John could do no more than nod. He felt his face burning with a tumult of emotions, all of them wildly clamouring for expression that went against his nature. The pressure was tremendous; he felt he might burst with it.
Tristan pressed his lips to John's hand and said, "I love you, John. I am strong, and happy, and--and good when you are by my side. We cannot always be together, but if I knew that our parting would always be temporary, that we would always agree to meet again, and--and to be true friends to one another, and to be at hand with help and kindness for each other when the world cannot know our troubles...well, then I can live with whatever else I must." Tristan's expression was imploring.
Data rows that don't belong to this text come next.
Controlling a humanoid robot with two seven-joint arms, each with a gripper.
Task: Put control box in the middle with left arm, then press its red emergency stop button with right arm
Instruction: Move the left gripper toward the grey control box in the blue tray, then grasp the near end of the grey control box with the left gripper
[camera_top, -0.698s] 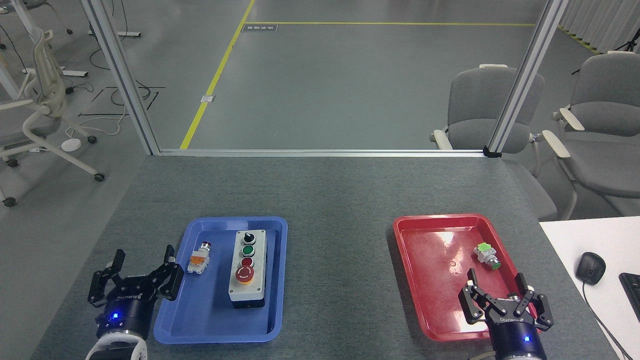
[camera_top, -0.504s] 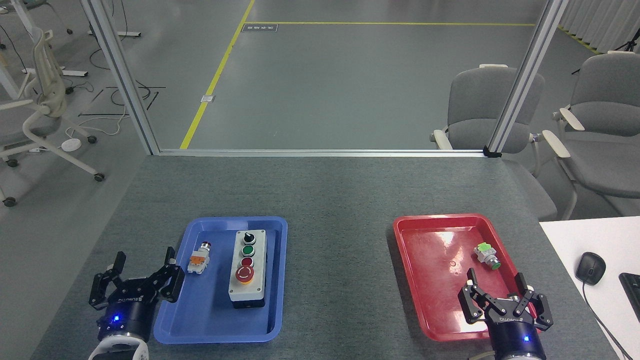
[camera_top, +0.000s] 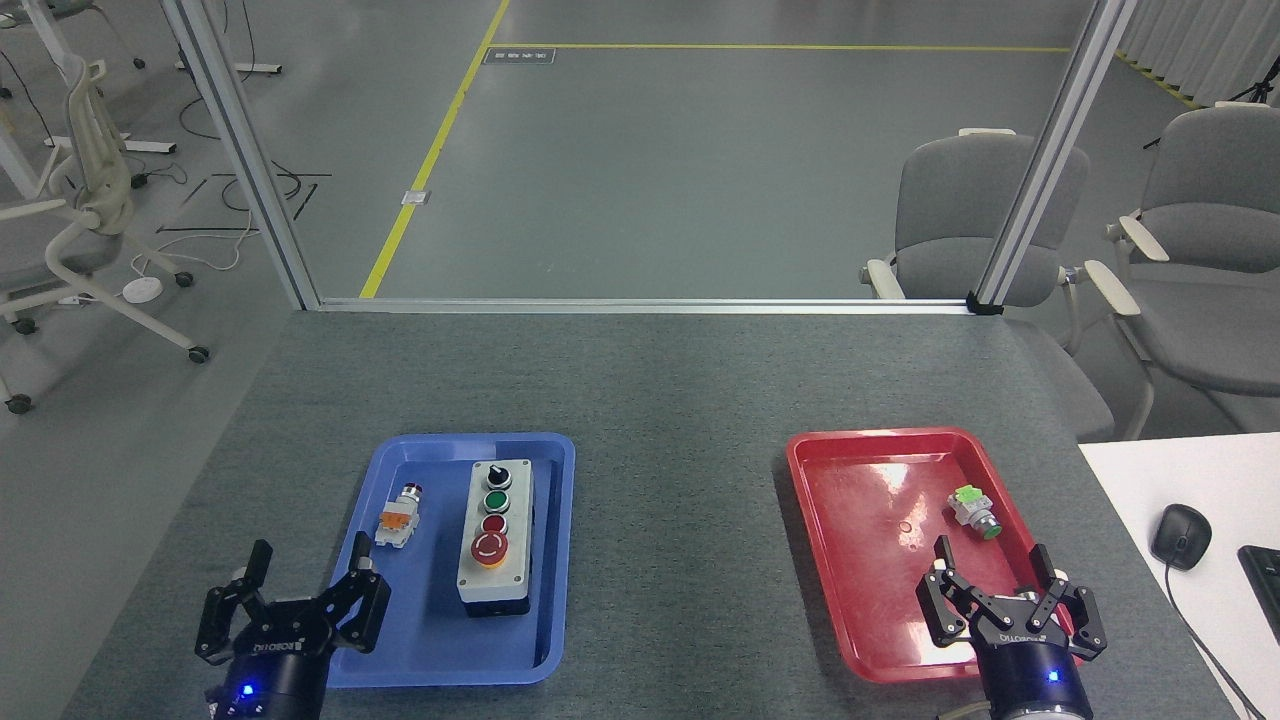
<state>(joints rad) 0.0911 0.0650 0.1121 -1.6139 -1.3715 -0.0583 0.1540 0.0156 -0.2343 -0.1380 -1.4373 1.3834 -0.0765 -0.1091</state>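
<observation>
The control box (camera_top: 497, 540), light grey on a black base, lies in the blue tray (camera_top: 440, 640), its controls running away from me. Its red emergency stop button (camera_top: 490, 548) with the yellow collar is the nearest control. My left gripper (camera_top: 307, 560) stands open at the tray's near left corner, to the left of the box and not touching it. My right gripper (camera_top: 992, 562) is open over the near end of the red tray (camera_top: 860, 590), with nothing between its fingers. The middle (camera_top: 680, 520) is bare dark grey tabletop between the two trays.
A small push-button part with an orange piece (camera_top: 399, 518) lies in the blue tray left of the box. A green-piece part (camera_top: 973, 509) lies in the red tray. A white desk with a mouse (camera_top: 1180, 535) adjoins the table at the right.
My left gripper has moved toward me and to the right, now over the blue tray's near left corner. The right arm and the box have not moved.
</observation>
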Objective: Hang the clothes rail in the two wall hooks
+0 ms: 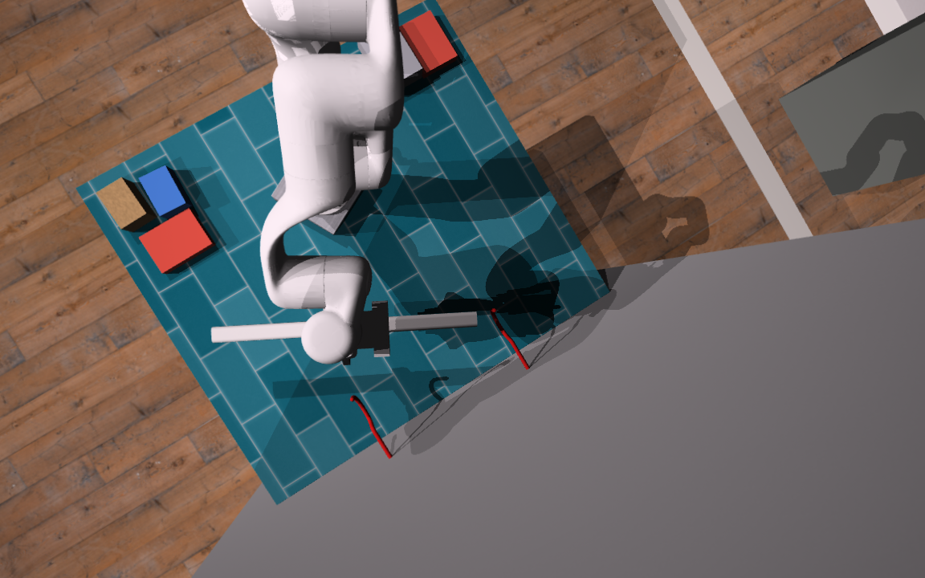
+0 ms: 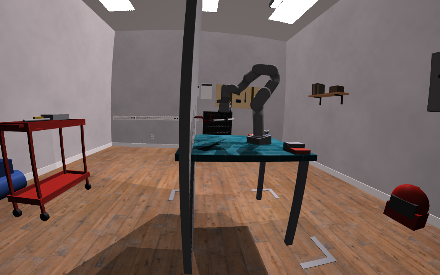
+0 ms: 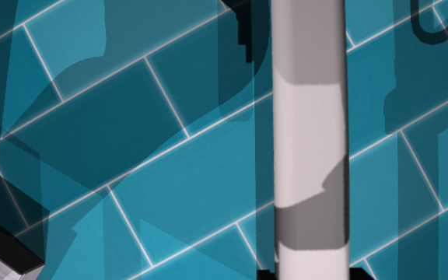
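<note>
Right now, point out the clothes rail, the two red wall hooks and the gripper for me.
clothes rail [image 1: 257,332]: top view, its bare left stretch.
near hook [image 1: 372,426]: top view, middle of its red arm.
far hook [image 1: 511,339]: top view, middle of its red arm.
gripper [image 1: 375,330]: top view, black body clamped on the rail.
</note>
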`<state>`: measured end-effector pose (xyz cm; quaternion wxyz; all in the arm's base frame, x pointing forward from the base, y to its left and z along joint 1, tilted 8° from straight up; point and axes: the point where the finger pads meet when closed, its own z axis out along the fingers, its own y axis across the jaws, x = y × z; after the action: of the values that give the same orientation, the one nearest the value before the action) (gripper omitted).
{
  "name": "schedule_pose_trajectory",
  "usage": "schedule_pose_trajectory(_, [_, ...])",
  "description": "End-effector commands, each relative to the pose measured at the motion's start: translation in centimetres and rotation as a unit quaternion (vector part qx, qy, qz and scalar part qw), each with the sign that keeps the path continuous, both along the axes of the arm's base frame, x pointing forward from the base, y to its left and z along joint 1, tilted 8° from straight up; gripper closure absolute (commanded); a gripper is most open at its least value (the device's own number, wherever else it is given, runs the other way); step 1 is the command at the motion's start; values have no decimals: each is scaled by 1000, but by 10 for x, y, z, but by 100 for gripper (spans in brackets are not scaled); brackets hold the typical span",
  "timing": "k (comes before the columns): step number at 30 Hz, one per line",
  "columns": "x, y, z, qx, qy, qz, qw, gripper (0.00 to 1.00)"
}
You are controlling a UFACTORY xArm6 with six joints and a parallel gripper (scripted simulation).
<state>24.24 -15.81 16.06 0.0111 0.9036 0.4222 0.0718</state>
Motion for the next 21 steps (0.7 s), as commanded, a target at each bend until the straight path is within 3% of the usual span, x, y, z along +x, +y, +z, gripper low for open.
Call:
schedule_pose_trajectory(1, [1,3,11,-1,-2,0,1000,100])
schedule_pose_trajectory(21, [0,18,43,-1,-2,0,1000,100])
"Tristan," John whispered. He put a hand to Tristan's cheek. "Once upon a time, all of those things were true for me. I did not think they needed to be said."
Tristan's brow creased. "And now? Do you think they can ever be true again?"
John slid from his own chair and onto his knees before Tristan, catching up both of his hands. "Yes," he said. "I do."
*
17. 'One Step Closer To Heaven' Conceto A 5, Op- 9 No- 4
Chapter 38: In Which the Pears of Languedoc Ripen
Every rational faculty urged restraint and careful thought, but that barrier was held together by nothing more than will and habit, and John could sense the light, the freedom of spirit, that lay just behind it. With a breath, he let it go, and as it disintegrated, life seemed to rush in like fresh air, waking him, reviving him. "Only give me yours," he answered.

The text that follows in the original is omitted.